*Goal of the exercise*
Send back the entries exactly as they were given.

════

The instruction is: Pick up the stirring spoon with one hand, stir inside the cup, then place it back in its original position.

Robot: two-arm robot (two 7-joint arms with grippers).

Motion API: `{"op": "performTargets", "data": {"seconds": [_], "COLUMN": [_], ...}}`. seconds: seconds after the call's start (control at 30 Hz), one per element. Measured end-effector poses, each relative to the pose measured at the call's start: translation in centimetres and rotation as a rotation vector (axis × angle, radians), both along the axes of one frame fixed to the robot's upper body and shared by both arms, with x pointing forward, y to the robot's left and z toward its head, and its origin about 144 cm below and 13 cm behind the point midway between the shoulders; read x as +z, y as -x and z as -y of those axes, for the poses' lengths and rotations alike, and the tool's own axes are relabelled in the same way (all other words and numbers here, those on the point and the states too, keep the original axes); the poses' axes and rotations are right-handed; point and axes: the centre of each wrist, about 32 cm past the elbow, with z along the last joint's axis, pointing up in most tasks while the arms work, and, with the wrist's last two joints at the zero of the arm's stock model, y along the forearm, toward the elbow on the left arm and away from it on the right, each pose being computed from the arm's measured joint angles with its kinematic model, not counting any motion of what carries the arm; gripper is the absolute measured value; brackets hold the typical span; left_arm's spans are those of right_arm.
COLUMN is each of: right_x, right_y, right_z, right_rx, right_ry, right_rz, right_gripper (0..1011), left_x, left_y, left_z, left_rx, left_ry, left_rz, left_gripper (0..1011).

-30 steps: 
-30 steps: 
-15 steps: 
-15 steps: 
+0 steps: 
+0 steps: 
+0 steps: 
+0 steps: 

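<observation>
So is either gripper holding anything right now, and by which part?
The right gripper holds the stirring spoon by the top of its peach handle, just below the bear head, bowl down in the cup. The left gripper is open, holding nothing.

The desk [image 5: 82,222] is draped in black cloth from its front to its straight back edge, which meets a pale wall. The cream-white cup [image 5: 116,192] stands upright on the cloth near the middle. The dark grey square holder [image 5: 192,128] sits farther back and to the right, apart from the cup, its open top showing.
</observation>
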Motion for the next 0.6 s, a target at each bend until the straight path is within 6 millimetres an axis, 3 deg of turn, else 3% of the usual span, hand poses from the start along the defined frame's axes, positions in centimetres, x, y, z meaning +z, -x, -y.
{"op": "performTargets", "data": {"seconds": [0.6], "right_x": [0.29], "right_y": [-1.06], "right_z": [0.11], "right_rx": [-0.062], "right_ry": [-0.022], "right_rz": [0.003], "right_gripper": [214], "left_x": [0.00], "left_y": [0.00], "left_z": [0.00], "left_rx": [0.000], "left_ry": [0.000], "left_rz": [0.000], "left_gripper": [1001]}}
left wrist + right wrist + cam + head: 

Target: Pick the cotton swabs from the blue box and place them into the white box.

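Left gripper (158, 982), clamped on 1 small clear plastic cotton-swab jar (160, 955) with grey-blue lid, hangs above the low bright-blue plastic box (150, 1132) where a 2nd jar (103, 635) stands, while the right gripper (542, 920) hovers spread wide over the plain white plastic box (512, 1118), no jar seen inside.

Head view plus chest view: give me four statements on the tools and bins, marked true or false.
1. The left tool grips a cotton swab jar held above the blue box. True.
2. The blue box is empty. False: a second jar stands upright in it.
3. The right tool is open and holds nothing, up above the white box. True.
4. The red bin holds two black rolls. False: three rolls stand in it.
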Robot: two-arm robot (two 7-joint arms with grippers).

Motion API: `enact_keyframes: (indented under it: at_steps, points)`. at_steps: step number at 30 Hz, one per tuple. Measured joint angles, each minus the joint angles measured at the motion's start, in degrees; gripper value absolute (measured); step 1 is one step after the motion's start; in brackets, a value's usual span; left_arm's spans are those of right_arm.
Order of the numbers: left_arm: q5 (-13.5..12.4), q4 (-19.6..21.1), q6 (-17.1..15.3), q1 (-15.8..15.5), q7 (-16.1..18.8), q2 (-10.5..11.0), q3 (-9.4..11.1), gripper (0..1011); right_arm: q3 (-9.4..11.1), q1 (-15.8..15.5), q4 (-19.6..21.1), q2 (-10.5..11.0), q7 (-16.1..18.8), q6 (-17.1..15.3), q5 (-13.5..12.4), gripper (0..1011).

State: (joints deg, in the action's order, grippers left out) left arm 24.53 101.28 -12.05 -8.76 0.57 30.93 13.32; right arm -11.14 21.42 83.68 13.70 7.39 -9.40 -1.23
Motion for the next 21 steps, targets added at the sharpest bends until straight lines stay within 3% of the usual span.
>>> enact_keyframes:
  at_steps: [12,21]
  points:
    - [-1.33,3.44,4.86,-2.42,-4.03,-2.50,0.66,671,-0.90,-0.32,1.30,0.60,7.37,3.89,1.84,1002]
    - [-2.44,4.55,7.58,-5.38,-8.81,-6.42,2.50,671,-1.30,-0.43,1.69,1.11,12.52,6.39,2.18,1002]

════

*Written answer*
The instruction is: Pick up the stirring spoon with one hand, stir inside the cup, then place it back in its original position.

Robot: two-arm robot (two 7-joint arms with grippers).

Motion API: `{"op": "performTargets", "data": {"seconds": [_], "COLUMN": [_], ...}}`. seconds: seconds after the call's start (control at 30 Hz), one per element. Measured end-effector poses, each relative to the pose measured at the call's start: translation in centimetres and rotation as a rotation vector (axis × angle, radians), both along the axes of one frame fixed to the robot's upper body and shared by both arms, with x pointing forward, y to the robot's left and z toward its head, and its origin about 144 cm below and 13 cm behind the point midway between the shoulders; read x as +z, y as -x and z as -y of those axes, for the poses' lengths and rotations alike, and the tool's own axes are relabelled in the same way (all other words and numbers here, those on the point and the states too, keep the original axes); the poses' axes and rotations are right-handed; point and axes: the centre of each wrist, about 32 cm past the elbow, with z along the last joint's axis, pointing up in most tasks while the arms work, and, with the wrist's last two joints at the zero of the arm's stock model, y along the forearm, toward the elbow on the left arm and away from it on the right, each pose being computed from the arm's measured joint angles with its kinematic model, not counting any motion of what carries the arm; gripper is the absolute measured value; brackets hold the typical span; left_arm's spans are those of right_arm.
COLUMN is each of: right_x, right_y, right_z, right_rx, right_ry, right_rz, right_gripper (0..1011), left_x, left_y, left_z, left_rx, left_ry, left_rz, left_gripper (0..1011).

-30 steps: 
-30 steps: 
-15 steps: 
-15 steps: 
+0 steps: 
+0 steps: 
+0 steps: 
+0 steps: 

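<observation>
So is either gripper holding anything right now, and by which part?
The right gripper holds the stirring spoon by the top of its peach handle, just below the bear head, bowl down in the cup. The left gripper is open, holding nothing.

The desk [image 5: 82,222] is draped in black cloth from its front to its straight back edge, which meets a pale wall. The cream-white cup [image 5: 116,192] stands upright on the cloth near the middle. The dark grey square holder [image 5: 192,128] sits farther back and to the right, apart from the cup, its open top showing.
</observation>
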Motion for the next 0.6 s, a target at each bend until the straight path is within 6 millimetres an axis, 3 deg of turn, else 3% of the usual span, hand poses from the start along the defined frame's axes, positions in centimetres, x, y, z meaning +z, -x, -y.
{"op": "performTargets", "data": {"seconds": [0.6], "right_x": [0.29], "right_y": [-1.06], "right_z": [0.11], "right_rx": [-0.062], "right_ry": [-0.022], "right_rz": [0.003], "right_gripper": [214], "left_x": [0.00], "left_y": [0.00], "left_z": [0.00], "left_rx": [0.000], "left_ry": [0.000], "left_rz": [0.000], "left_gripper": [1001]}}
left wrist + right wrist + cam + head: 

Target: Pick the cotton swabs from the blue box and place them into the white box.

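Left gripper (158, 982), clamped on 1 small clear plastic cotton-swab jar (160, 955) with grey-blue lid, hangs above the low bright-blue plastic box (150, 1132) where a 2nd jar (103, 635) stands, while the right gripper (542, 920) hovers spread wide over the plain white plastic box (512, 1118), no jar seen inside.

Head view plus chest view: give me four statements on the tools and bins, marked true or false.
1. The left tool grips a cotton swab jar held above the blue box. True.
2. The blue box is empty. False: a second jar stands upright in it.
3. The right tool is open and holds nothing, up above the white box. True.
4. The red bin holds two black rolls. False: three rolls stand in it.
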Robot: two-arm robot (two 7-joint arms with grippers).

Motion API: `enact_keyframes: (indented under it: at_steps, points)`. at_steps: step number at 30 Hz, one per tuple. Measured joint angles, each minus the joint angles measured at the motion's start, in degrees; gripper value absolute (measured); step 1 is one step after the motion's start; in brackets, a value's usual span; left_arm's spans are those of right_arm.
Order of the numbers: left_arm: q5 (-13.5..12.4), q4 (-19.6..21.1), q6 (-17.1..15.3), q1 (-15.8..15.5), q7 (-16.1..18.8), q2 (-10.5..11.0), q3 (-9.4..11.1), gripper (0..1011); right_arm: q3 (-9.4..11.1), q1 (-15.8..15.5), q4 (-19.6..21.1), q2 (-10.5..11.0), q7 (-16.1..18.8), q6 (-17.1..15.3), q5 (-13.5..12.4), gripper (0..1011).

State: (joints deg, in the action's order, grippers left out) left arm 24.53 101.28 -12.05 -8.76 0.57 30.93 13.32; right arm -11.14 21.42 83.68 13.70 7.39 -9.40 -1.23
Motion for the next 21 steps, targets added at the sharpest bends until straight lines stay within 3% of the usual span.
>>> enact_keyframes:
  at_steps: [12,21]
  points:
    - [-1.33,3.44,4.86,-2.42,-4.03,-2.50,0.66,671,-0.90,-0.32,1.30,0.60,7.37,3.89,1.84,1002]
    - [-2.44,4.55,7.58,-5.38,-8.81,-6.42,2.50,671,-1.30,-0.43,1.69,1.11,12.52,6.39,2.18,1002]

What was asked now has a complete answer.